Tax News - 30 May 2024 | 4 minutes read

The VwGH recently confirmed the possibility of forming a group with an EU/EEA group parent without a branch in Austria and thus declared a corporate group between Austrian sister companies whose common parent company is domiciled abroad and which does not have a branch in Austria to be permissible, contrary to the wording of Sec 9 KStG.

On 31 March 2022, RV/7104573/2020, the Federal Fiscal Court (BFG) had already surprised the experts by declaring the formation of an Austrian tax group in accordance with Sec 9 KStG between Austrian sister companies permissible if their joint parent company is domiciled abroad and does not have a branch office in Austria. The VwGH (27.03.2024, Ro 2023/13/0018) has now confirmed this, albeit in a different way and with a different justification. However, this finding raises further questions.


1. The Case

A German parent company (corporation), which neither has an Austrian branch nor holds an interest in an Austrian operating partnership, holds the majority of shares in two operating Austrian corporations (more than 50 % of the voting rights and capital shares in each case).

This German parent company submitted an application for the establishment of an Austrian corporate group in accordance with Sec 9 KStG from the 2017 tax assessment onwards. Accordingly, the German parent company was to be the group parent and the two corporations based in Austria were to be group members.


2. Key statements of the VwGH

According to Sec 9 (3) KStG, EU/EEA corporations can only be group parent companies of an Austrian corporate group if they have a registered branch office in Austria and the shareholdings of the Austrian group members can be attributed to this Austrian branch office.

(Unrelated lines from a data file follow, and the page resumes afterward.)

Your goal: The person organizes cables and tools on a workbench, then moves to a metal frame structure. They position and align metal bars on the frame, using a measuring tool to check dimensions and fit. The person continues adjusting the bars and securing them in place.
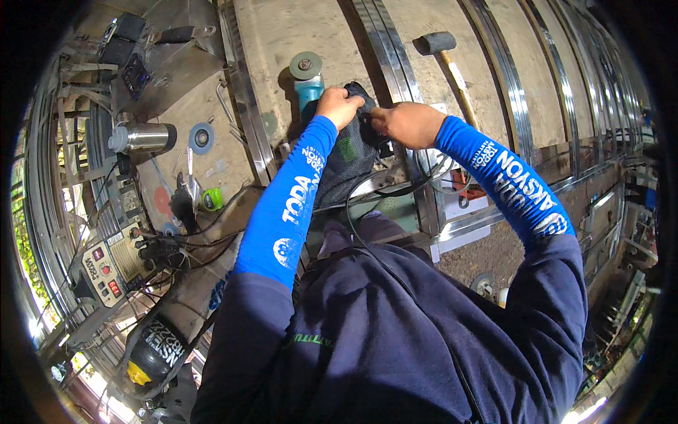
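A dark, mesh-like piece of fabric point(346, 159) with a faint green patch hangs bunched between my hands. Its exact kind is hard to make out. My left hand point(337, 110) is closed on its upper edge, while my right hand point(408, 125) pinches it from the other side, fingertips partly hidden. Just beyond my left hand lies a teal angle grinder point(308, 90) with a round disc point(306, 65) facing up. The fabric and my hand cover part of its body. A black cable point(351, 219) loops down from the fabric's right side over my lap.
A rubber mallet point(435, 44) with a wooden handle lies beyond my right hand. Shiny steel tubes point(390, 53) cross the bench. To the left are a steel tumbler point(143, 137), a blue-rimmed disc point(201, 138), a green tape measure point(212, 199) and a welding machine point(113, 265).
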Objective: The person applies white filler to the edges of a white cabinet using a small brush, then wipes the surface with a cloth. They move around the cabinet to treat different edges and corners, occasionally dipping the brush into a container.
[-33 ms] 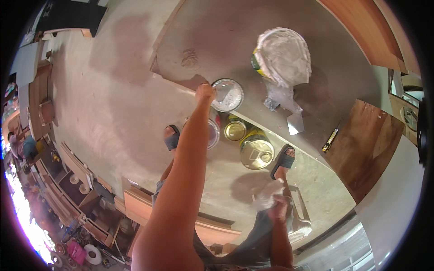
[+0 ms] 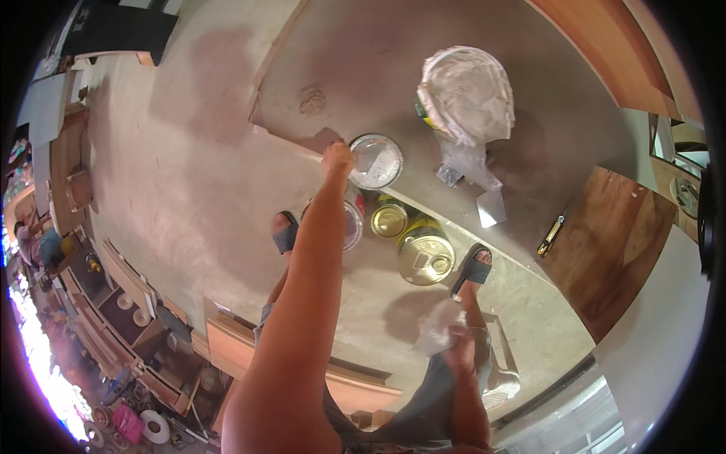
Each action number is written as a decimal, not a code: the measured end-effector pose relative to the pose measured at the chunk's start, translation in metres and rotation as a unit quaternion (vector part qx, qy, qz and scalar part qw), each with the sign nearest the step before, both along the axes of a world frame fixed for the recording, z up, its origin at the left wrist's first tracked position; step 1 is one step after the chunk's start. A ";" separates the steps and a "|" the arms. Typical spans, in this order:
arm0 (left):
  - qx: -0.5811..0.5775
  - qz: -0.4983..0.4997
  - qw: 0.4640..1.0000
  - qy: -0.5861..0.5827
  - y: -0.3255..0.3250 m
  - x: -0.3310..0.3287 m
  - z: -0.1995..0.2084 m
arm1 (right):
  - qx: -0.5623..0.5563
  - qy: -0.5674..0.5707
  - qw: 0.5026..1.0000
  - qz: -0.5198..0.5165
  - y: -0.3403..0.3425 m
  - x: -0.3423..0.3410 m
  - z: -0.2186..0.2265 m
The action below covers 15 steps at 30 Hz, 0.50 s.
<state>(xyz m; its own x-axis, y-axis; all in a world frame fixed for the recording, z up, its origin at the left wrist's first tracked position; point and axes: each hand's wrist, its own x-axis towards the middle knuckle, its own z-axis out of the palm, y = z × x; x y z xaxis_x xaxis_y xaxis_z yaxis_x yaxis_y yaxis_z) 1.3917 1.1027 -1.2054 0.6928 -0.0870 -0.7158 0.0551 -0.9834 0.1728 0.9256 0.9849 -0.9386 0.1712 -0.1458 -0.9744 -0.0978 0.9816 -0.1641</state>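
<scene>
My left arm reaches forward, and my left hand [image 2: 338, 157] is closed at the left rim of an open round can [image 2: 386, 175]. White material lies in this can, with a grey flat patch beside my fingers. Whether the fingers grip only the rim or also a tool, I cannot make out. Near my right knee, my right hand [image 2: 460, 352] is closed on a crumpled whitish plastic sheet [image 2: 437, 327]. Two metal cans with gold-coloured tops, a smaller can [image 2: 389, 221] and a larger can [image 2: 426, 259], stand between my feet. Another can [image 2: 353, 225] is partly behind my left forearm.
A bucket [image 2: 469, 94] lined with whitish sheeting stands on the board [image 2: 363, 68] ahead, crumpled clear plastic [image 2: 467, 168] beside it. A yellow-black utility knife [image 2: 551, 236] lies by a brown wood panel [image 2: 609, 253]. My sandalled feet flank the cans. Wooden furniture parts [image 2: 227, 337] lie at left.
The plastic sheet in my right hand has shifted slightly and shows more sharply. My left hand stays at the can's rim. The whole view has moved a little.
</scene>
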 end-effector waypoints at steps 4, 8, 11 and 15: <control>0.051 0.040 0.992 -0.106 0.011 -0.023 -0.014 | -0.135 -0.123 0.914 0.363 -0.057 0.017 0.009; 0.065 0.053 0.991 -0.106 -0.026 -0.055 0.017 | -0.119 -0.148 0.859 0.475 -0.107 0.003 -0.008; 0.027 0.039 0.979 -0.200 -0.028 -0.064 0.028 | -0.139 -0.125 0.810 0.556 -0.147 -0.006 -0.014; -0.072 0.040 0.963 -0.257 -0.042 -0.062 0.108 | -0.060 -0.078 0.824 0.558 -0.174 -0.034 -0.022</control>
<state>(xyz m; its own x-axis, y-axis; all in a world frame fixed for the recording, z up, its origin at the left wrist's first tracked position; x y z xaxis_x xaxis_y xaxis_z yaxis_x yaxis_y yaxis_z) 1.3300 1.0611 -1.0972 0.9609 -0.0915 -0.2614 0.0007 -0.9431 0.3326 0.8920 0.8110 -0.9605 0.3854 0.0926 -0.9181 -0.8974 0.2690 -0.3496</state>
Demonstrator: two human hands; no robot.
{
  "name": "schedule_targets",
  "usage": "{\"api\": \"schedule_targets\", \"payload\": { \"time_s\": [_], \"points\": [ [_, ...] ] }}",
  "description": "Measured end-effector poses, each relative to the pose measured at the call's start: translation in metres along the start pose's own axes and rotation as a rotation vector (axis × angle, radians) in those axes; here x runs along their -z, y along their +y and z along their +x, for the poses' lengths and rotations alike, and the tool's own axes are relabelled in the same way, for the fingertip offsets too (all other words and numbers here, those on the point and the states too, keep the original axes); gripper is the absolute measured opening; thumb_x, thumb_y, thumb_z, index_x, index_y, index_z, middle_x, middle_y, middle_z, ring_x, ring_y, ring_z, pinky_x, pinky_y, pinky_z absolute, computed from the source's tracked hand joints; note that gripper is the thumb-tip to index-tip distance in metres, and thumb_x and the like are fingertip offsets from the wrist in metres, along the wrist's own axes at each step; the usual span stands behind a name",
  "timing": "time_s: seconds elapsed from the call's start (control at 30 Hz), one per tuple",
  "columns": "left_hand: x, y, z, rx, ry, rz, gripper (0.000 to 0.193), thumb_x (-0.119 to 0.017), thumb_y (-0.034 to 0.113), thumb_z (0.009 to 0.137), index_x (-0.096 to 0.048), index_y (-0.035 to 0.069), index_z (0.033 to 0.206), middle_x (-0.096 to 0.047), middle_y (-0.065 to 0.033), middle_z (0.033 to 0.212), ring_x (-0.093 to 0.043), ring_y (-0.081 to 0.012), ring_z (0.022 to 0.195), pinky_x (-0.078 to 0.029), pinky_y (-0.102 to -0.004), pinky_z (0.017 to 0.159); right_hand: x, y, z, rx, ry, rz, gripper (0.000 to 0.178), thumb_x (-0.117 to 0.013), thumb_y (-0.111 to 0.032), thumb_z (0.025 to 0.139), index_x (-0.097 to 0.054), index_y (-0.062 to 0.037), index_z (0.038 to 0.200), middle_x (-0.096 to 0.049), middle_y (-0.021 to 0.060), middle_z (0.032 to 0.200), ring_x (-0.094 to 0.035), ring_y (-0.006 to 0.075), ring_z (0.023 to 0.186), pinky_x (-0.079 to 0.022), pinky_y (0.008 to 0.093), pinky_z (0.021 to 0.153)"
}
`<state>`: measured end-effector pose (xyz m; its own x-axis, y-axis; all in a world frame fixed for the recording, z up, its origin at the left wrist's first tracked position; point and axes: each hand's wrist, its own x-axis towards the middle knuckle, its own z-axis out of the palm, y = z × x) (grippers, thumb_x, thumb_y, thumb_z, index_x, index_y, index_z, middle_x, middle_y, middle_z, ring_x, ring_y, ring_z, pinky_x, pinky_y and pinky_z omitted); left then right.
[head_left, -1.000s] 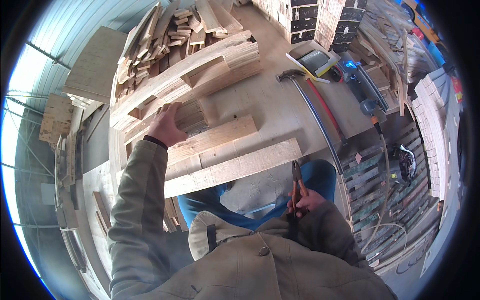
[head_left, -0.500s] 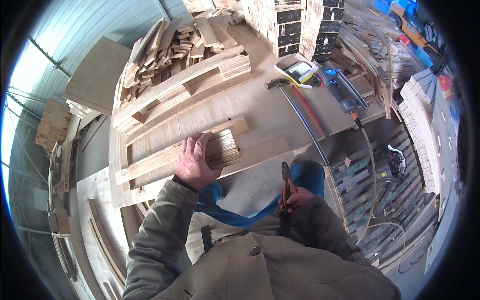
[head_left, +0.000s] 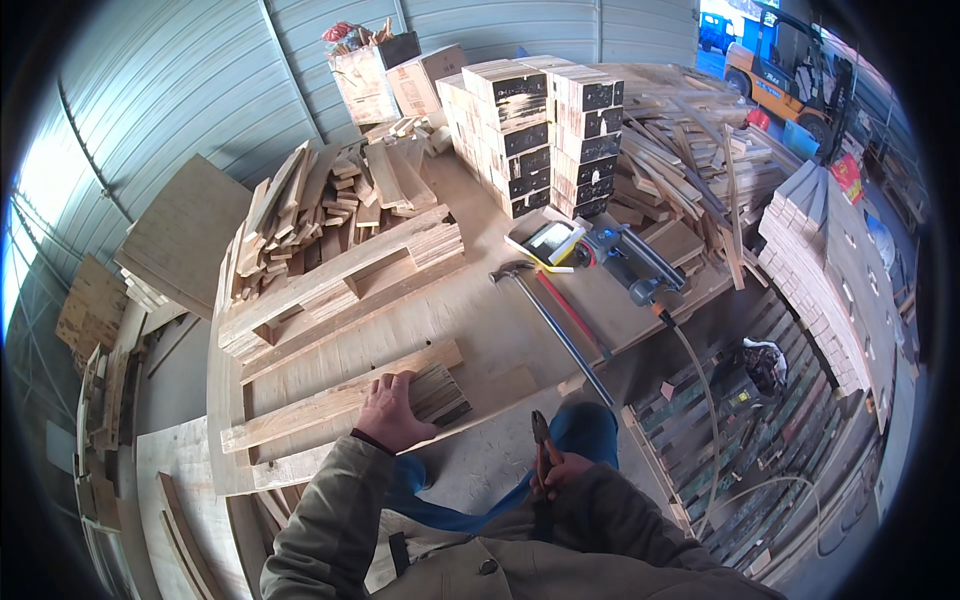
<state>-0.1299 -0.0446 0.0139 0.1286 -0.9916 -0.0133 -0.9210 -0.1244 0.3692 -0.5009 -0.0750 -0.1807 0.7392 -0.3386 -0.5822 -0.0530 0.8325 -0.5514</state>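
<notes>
My left hand grips a short wooden block with a layered, striped face, its fingers bent over the far side and its thumb at the near side. The block lies at the right end of a long board near the front of the workbench. In my right hand, held close to my body, is a pair of pliers with reddish-brown handles, jaws pointing up. Farther right on the bench are a claw hammer with a long metal handle, a red bar and a nail gun.
A slotted wooden frame and a heap of offcuts fill the bench's far left. Tall stacks of black-ended blocks stand behind a small box. An air hose trails over a slatted pallet; a forklift is at far right.
The view has tilted up, showing more of the far wall and the forklift. The block under my left hand now sits flatter on the bench. My right hand still holds the pliers.
</notes>
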Motion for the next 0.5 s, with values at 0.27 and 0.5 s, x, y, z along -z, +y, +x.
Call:
{"api": "schedule_targets", "payload": {
  "time_s": [0.27,0.5],
  "points": [
    [0.012,-0.006,0.012,-0.047,-0.096,-0.173,0.11,-0.094,0.051,0.067,-0.048,-0.001,0.153,-0.057,-0.0282,0.147,-0.053,-0.0457,0.139,-0.044,-0.0504,0.118,-0.005,-0.005,-0.002,-0.016,0.018,-0.036,0.055,-0.057,0.003,0.078,-0.053,0.0008,0.133,-0.068,0.0212,0.111,-0.071,0.0335,0.101,-0.058,0.0398,0.075],
    [0.008,-0.007,0.016,-0.123,-0.074,-0.162,0.112,-0.098,0.048,0.064,-0.05,-0.004,0.15,-0.059,-0.0274,0.145,-0.056,-0.0433,0.137,-0.047,-0.0465,0.115,-0.014,-0.009,-0.007,-0.015,0.045,-0.003,0.056,-0.058,0.003,0.076,-0.053,-0.0002,0.132,-0.068,0.0205,0.111,-0.07,0.033,0.098,-0.057,0.0393,0.073]
  ]
}}
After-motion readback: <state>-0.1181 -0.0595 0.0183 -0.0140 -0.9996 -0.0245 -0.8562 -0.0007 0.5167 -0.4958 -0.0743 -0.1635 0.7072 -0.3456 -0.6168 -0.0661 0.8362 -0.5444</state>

Referring to the case law of the ECJ on group taxation in other member states (ECJ 12 June 2014, C-39/13, SCA Group Holding and Others.; ECJ 14 May 2020, C-749/18, B and Others), the Administrative Court considers the requirement of an (Austrian) branch to be a violation of the freedom of establishment. However, the case was not referred to the ECJ.

In contrast to the previous decision of the BFG, the VwGH considers the assignment of the group parent function to one of the Austrian sister companies to be inadmissible; in such a constellation, only the foreign parent company can be the group parent.

In its reasoning, the Administrative Court stated that the purpose of group taxation is, in particular, to summarise (add up or offset) the tax results of financially affiliated entities with a group parent. As a result, the group members are treated similarly to permanent establishments of the group parent for group taxation purposes. “The requirements of EU law on group taxation can be complied with in the sense of a reduction that preserves the law with the least material interference by establishing the foreign parent company as the group parent and treating the direct Austrian subsidiaries as Austrian permanent establishments of the group parent for the purposes of aggregating the results of the group members within the framework of group taxation in compliance with the requirements of Sec 9 KStG 1988 (in particular with regard to pre-group and out-group losses).”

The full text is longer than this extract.